Prevent Plantar Fasciitis

Regular Massage
A regular massage with a seasoned professional will keep your muscles flexible and strong which will help you prevent injury, reach new targets and improve your personal bests. Don’t wait until you have an in jury… an ounce of prevention is worth a pound of cure!

Warm up properly
This means not only stretching prior to a given athletic event, but a  gradual rather than sudden increase in volume and intensity over the course of  the training season. A frequent cause of plantar fasciitis is a sudden increase  of activity without suitable preparation.

Avoid activities that cause pain
Running on steep terrain, excessively hard or soft  ground, etc can cause unnatural biomechanical strain to the foot, resulting in  pain. This is generally a sign of stress leading to injury and should be  curtailed or discontinued.

Shoes & arch support
Athletic demands placed on the feet, particularly during running events, are extreme. Injury results when your feet are inflexible, tight or weak.

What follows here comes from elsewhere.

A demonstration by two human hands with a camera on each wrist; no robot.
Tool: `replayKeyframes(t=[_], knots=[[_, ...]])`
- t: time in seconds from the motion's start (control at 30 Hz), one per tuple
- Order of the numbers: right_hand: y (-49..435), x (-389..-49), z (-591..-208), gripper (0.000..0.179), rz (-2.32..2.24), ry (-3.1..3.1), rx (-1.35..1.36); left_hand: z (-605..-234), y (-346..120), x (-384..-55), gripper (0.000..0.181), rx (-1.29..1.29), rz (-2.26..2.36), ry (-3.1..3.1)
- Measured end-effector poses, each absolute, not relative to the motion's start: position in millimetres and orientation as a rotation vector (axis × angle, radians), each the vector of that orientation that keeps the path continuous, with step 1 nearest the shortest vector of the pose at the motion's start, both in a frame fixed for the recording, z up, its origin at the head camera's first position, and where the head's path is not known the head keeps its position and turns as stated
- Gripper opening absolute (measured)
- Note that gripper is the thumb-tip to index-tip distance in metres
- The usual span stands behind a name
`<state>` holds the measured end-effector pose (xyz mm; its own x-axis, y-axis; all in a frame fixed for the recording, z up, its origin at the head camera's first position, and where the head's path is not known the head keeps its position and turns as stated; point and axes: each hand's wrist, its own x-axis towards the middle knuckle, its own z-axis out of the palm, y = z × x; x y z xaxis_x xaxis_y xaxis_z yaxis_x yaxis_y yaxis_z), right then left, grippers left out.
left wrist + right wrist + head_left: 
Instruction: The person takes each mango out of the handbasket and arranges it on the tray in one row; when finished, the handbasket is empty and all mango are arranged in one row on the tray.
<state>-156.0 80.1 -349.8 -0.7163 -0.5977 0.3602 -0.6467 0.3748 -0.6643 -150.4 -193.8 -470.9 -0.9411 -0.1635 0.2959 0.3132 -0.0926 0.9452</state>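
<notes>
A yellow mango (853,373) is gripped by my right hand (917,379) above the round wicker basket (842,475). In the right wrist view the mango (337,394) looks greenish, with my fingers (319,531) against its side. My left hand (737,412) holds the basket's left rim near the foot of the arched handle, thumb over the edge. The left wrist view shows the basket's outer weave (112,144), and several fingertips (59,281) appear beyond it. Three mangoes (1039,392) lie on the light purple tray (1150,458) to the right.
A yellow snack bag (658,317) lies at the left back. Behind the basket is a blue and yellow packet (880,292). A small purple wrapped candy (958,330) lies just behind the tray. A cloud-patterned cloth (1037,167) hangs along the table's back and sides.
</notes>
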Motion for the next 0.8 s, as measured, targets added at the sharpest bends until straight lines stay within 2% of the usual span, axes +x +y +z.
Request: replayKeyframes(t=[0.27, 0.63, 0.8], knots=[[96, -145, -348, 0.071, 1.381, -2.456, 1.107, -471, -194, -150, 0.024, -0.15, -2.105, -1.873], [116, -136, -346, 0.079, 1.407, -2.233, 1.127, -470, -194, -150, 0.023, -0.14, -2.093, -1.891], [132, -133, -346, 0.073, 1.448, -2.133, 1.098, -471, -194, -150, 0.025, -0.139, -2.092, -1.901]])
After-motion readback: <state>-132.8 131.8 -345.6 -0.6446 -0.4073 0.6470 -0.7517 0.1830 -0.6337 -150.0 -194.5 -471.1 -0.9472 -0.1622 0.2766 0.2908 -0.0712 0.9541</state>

Switch to Barefoot shoes which are light and flexible. Regular Foot exercises/ Stretches will greatly reduce the chance of suffering with Plantar Fasciitis.

Rest and rehabilitation
Probably the most important curative therapy for  cases of plantar fasciitis is thorough rest. The injured athlete must be  prepared to wait out the necessary healing phase, avoiding temptation to return  prematurely to athletic activity.

Strengthening exercises
Below are two simple strength exercises to help condition the muscles, tendons and joints around the foot and ankle.

Plantar Rolling: Place a small tennis ball under the  arch of the affected foot. Slowly move the foot back and forth allowing the tennis  ball to roll around under the arch. This activity will help to stretch,  strengthen and massage  the affected area.
Toe Walking: Stand upright in bare feet and  rise up onto the toes and front of the foot. Balance in this position and walk  forward in slow, small steps. Maintain an upright, balanced posture, staying as high as possible with each step. Complete three sets of the exercise, with a short  break in between sets, for a total of 20 meters.

I can help you!

My sports massage studio is in Truro:
The Old Bakery Studios
Blewetts Wharf (just past radio Cornwall)
Truro.

To book your sports massage in Truro with me please call 07790 774 239

Can Magnesium reduce stress and relax muscle tension?
Is magnesium a natural stress buster?
What does Magnesium do?

It helps maintain normal muscle and nerve function, keeps heart rhythm steady, supports a healthy immune system, and keeps bones strong. Magnesium also helps regulate blood sugar levels, promotes normal blood pressure, and is known to be involved in energy metabolism!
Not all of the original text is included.